## What is needed
Wherever the line with "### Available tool" sits in the listing below, transcribe from it up to and including the line with "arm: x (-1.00", exactly, and leave the remaining lines out.

------ Dataset extract ------

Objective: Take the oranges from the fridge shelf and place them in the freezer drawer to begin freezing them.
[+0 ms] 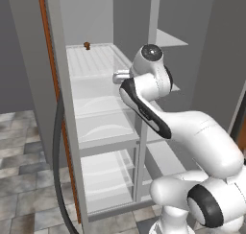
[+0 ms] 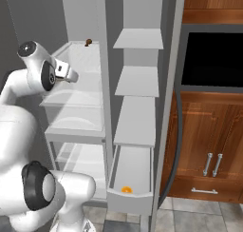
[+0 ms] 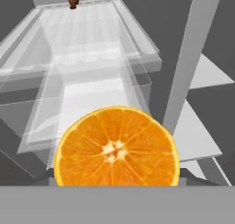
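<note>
A: From the hand view we see an orange half (image 3: 116, 147), cut face toward the camera, right up against the gripper. We cannot tell from the pictures whether the gripper is clamped on it.

B: The right base view gives us something else: a second orange half (image 2: 126, 189) lying in the open freezer drawer (image 2: 129, 198), low down and right of the ribbed fridge shelf (image 2: 80, 60).

A: In that view the gripper (image 2: 70, 75) hangs at the front edge of the fridge shelf. In the left base view the wrist hides it.

B: The room: grey fridge walls, an open door with an orange seal (image 1: 50, 70), stone floor tiles (image 1: 21, 180), wooden cabinets (image 2: 209, 145) beside a dark oven window (image 2: 213, 57).

A: At the back of the fridge shelf sits a small brown knobby thing (image 3: 73, 1). Clear bins (image 1: 105, 127) are stacked below the shelf, and a white upright post (image 2: 105, 83) stands between it and the plain grey shelves (image 2: 137, 81).
</note>
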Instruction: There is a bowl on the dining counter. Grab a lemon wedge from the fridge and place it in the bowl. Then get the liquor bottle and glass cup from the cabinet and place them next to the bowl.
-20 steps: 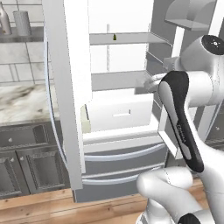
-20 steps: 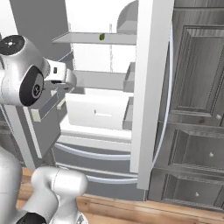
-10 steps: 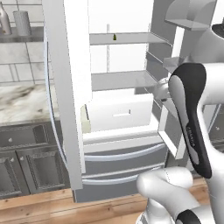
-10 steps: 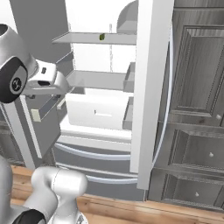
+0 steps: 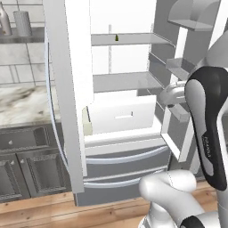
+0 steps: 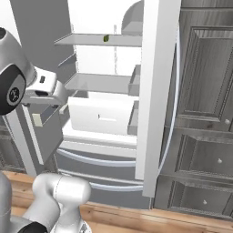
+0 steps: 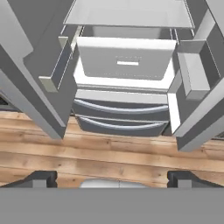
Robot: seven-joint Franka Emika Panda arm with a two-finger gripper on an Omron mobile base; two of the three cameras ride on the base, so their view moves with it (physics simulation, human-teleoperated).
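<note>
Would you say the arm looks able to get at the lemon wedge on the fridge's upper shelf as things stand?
Probably yes: both fridge doors stand open, and the lemon wedge sits alone on the upper shelf. The open gripper would need raising.

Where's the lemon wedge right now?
The lemon wedge sits on the top shelf inside the open fridge, toward the back. In the right base view it is near the shelf's middle, left of the right door.

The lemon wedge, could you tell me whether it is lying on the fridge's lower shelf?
No, the lemon wedge sits on the upper shelf of the open fridge.
</note>
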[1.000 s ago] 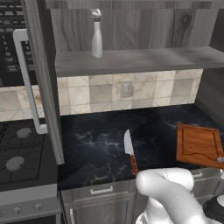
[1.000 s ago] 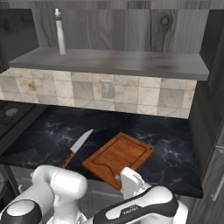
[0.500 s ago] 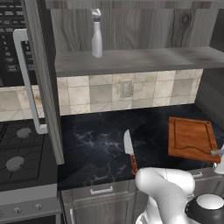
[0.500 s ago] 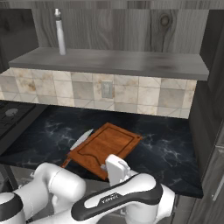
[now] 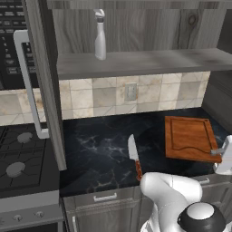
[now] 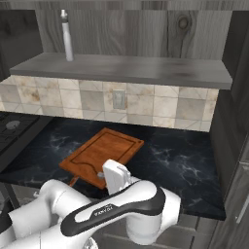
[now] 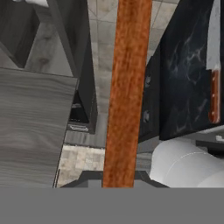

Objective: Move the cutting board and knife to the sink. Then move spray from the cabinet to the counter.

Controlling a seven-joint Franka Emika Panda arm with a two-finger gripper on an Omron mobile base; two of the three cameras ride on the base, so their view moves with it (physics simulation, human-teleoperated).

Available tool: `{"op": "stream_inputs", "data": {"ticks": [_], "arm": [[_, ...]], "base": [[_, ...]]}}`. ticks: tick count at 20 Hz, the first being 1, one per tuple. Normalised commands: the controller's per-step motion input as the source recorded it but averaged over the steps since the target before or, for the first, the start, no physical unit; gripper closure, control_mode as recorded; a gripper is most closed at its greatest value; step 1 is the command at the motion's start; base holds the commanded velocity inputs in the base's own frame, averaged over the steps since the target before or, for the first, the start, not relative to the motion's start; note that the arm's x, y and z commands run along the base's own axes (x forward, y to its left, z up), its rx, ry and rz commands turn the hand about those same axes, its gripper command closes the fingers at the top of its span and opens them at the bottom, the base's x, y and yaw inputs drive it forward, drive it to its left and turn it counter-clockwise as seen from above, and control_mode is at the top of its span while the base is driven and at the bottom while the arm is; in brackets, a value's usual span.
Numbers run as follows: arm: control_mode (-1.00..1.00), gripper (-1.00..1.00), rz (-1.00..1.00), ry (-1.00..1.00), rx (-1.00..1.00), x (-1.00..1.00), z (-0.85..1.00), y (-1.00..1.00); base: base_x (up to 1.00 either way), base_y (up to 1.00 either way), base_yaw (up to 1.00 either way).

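Note:
My gripper [image 5: 219, 152] is shut on the near edge of the cutting board [image 5: 189, 137], a reddish-brown grooved board held slightly above the counter [image 5: 99, 149] at the right. In the right base view the cutting board [image 6: 103, 151] tilts over the counter [image 6: 180, 155] with the gripper [image 6: 105, 173] at its front edge. The hand view shows the board [image 7: 127, 87] edge-on between the fingers. The knife [image 5: 134, 157] lies on the counter left of the board, also the knife [image 7: 213, 83]. The spray [image 5: 99, 35] stands on the open cabinet's shelf [image 5: 149, 61]; spray [image 6: 67, 36]. The sink is out of view.
The cabinet door [image 5: 45, 81] stands open at the left with its white bar handle [image 5: 28, 86]. A stove [image 5: 18, 154] sits left of the counter under a black microwave [image 5: 11, 31]. A tall grey cabinet [image 6: 236, 116] bounds the counter's right end.
The cutting board, gripped at its edge, has risen slightly and travelled left over the counter toward the knife. Knife and spray have stayed put.

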Motion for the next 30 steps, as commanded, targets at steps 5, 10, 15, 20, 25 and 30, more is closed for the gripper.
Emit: {"op": "stream_inputs", "data": {"ticks": [5, 10, 15, 20, 25, 30], "arm": [[-1.0, 1.0, 0.02, -0.01, 0.0, 0.0, 0.05, 0.05], [-1.0, 1.0, 0.0, 0.0, 0.0, 0.0, 0.0, 0.0], [-1.0, 1.0, 0.0, 0.0, 0.0, 0.0, 0.0, 0.0], [1.0, 1.0, 0.0, -0.01, 0.0, -0.01, 0.0, 0.0], [1.0, 1.0, 0.0, 0.0, 0.0, 0.0, 0.0, 0.0], [1.0, 1.0, 0.0, 0.0, 0.0, 0.0, 0.0, 0.0]], "base": [[0.0, 0.0, 0.0], [0.0, 0.0, 0.0], [0.0, 0.0, 0.0], [-0.32, 0.0, 0.0], [-0.56, 0.0, 0.0], [-0.6, 0.0, 0.09]]}}
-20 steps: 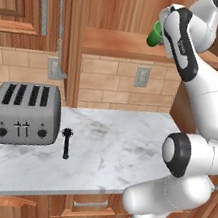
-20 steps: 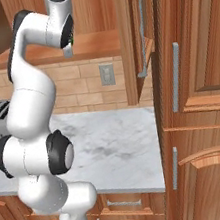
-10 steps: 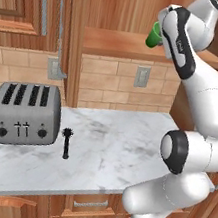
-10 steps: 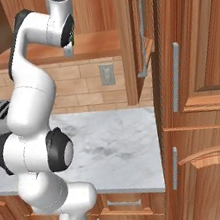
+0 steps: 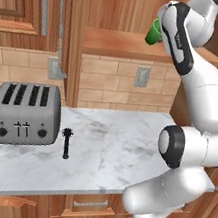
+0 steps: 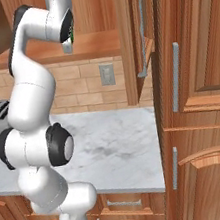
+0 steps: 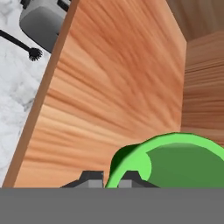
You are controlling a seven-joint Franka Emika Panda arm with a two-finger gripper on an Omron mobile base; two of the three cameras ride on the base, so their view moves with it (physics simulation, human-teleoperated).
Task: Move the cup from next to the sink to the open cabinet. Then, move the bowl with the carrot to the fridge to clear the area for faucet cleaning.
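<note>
The 2-finger dark pincer was pinched on the rim of the small bright green tapered cup, 1 finger inside the wall and 1 outside, as the hand view showed. In that view the cup's open mouth faced the camera, with the plain wooden shelf of the open warm brown wall cabinet beneath it.

In the left base view the green cup showed just over the shelf, partly hidden by the white arm's upper link; whether it touched the board could not be told. In the right base view a thin sliver of green showed at the wrist, above the same shelf.

Below the cabinet lay the white marble counter. On it, well to the left, stood a grey metallic 4-slot toaster, and just beside it lay a small black brush with a round head. On the brick backsplash sat a pale wall outlet.
</note>
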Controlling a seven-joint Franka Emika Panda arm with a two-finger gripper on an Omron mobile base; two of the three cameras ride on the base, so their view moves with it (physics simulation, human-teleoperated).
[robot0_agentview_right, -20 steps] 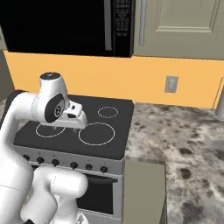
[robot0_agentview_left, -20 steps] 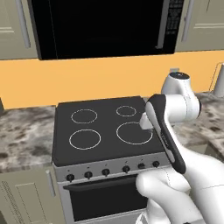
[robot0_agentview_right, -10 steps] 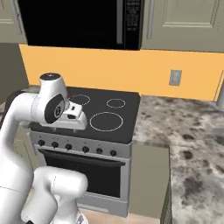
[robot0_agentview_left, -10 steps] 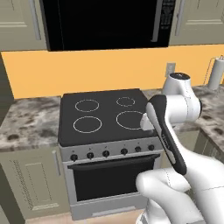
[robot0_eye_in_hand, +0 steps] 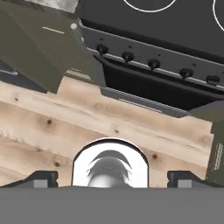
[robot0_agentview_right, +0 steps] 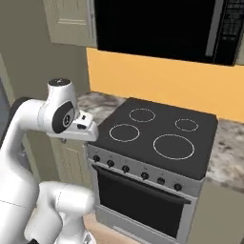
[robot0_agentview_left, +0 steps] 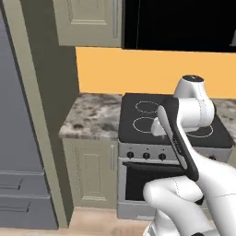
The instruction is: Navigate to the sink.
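Note:
The sink is out of view. My arm is folded in front of the base, with the gripper (robot0_agentview_right: 85, 127) hanging at the stove's left front corner, above the floor. In the left base view the hand (robot0_agentview_left: 158, 128) is partly hidden behind the arm's dark link. In the hand view the gripper (robot0_eye_in_hand: 112, 177) is open: its two dark fingertips (robot0_eye_in_hand: 41, 177) stand far apart with nothing between them, pointing down at the wooden floor.
A black stovetop (robot0_agentview_right: 157, 132) with white ring burners tops an oven with a row of knobs (robot0_eye_in_hand: 153, 64). A marble counter (robot0_agentview_left: 92, 117) lies left of it, then a tall olive panel (robot0_agentview_left: 41, 115) and grey doors (robot0_agentview_left: 14, 138). A black microwave (robot0_agentview_right: 157, 24) hangs above. Wooden floor (robot0_eye_in_hand: 65, 122) lies below.
The base has moved, so the whole scene has slid right: the stove now sits right of centre, and the counter, olive panel and grey doors have come in on the left. The arm keeps its pose.

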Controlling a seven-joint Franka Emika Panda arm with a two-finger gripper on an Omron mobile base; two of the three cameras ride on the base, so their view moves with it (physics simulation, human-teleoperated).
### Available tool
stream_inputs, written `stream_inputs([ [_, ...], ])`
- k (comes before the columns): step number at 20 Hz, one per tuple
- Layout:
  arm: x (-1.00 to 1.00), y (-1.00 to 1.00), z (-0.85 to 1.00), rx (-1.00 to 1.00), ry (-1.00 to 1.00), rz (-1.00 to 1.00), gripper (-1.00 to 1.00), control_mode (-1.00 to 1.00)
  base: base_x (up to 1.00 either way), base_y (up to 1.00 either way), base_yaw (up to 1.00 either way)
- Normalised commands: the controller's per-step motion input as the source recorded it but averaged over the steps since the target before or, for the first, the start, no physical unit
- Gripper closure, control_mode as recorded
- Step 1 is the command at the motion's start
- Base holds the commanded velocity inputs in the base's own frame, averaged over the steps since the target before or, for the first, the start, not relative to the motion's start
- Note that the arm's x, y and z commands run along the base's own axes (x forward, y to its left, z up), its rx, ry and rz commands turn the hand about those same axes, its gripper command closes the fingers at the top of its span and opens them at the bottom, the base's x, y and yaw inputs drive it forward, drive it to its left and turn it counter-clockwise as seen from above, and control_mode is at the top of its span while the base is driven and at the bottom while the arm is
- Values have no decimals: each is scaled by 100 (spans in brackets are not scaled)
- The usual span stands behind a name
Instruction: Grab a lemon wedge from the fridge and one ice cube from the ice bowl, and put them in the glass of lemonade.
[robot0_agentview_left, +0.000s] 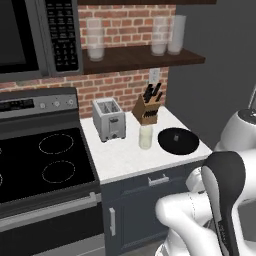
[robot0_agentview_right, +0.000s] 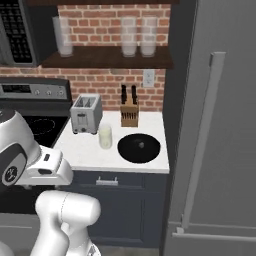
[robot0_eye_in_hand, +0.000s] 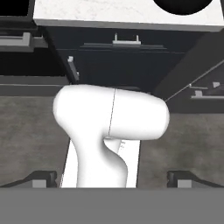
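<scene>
fingers (robot0_eye_in_hand: 112, 178) spread wide, holding nothing, above the floor, ice bowl (robot0_agentview_right: 139, 148) beside glass of lemonade (robot0_agentview_right: 105, 136)

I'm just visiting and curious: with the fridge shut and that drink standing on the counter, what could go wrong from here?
1. The fridge is closed, so the gripper must catch its narrow bar handle; it might slip off.
2. The glass of lemonade stands close beside the ice bowl, so reaching for ice could tip it.
3. The knife block and toaster crowd the counter behind, leaving little room.
</scene>
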Motion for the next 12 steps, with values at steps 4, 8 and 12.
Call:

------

## Answer to the exercise
### Available tool
stream_inputs, written `stream_inputs([ [_, ...], ])`
- k (comes before the columns): step number at 20 Hz, one per tuple
- Layout:
  arm: x (-1.00 to 1.00), y (-1.00 to 1.00), z (-0.85 to 1.00), rx (-1.00 to 1.00), ry (-1.00 to 1.00), rz (-1.00 to 1.00), gripper (-1.00 to 1.00), control_mode (-1.00 to 1.00)

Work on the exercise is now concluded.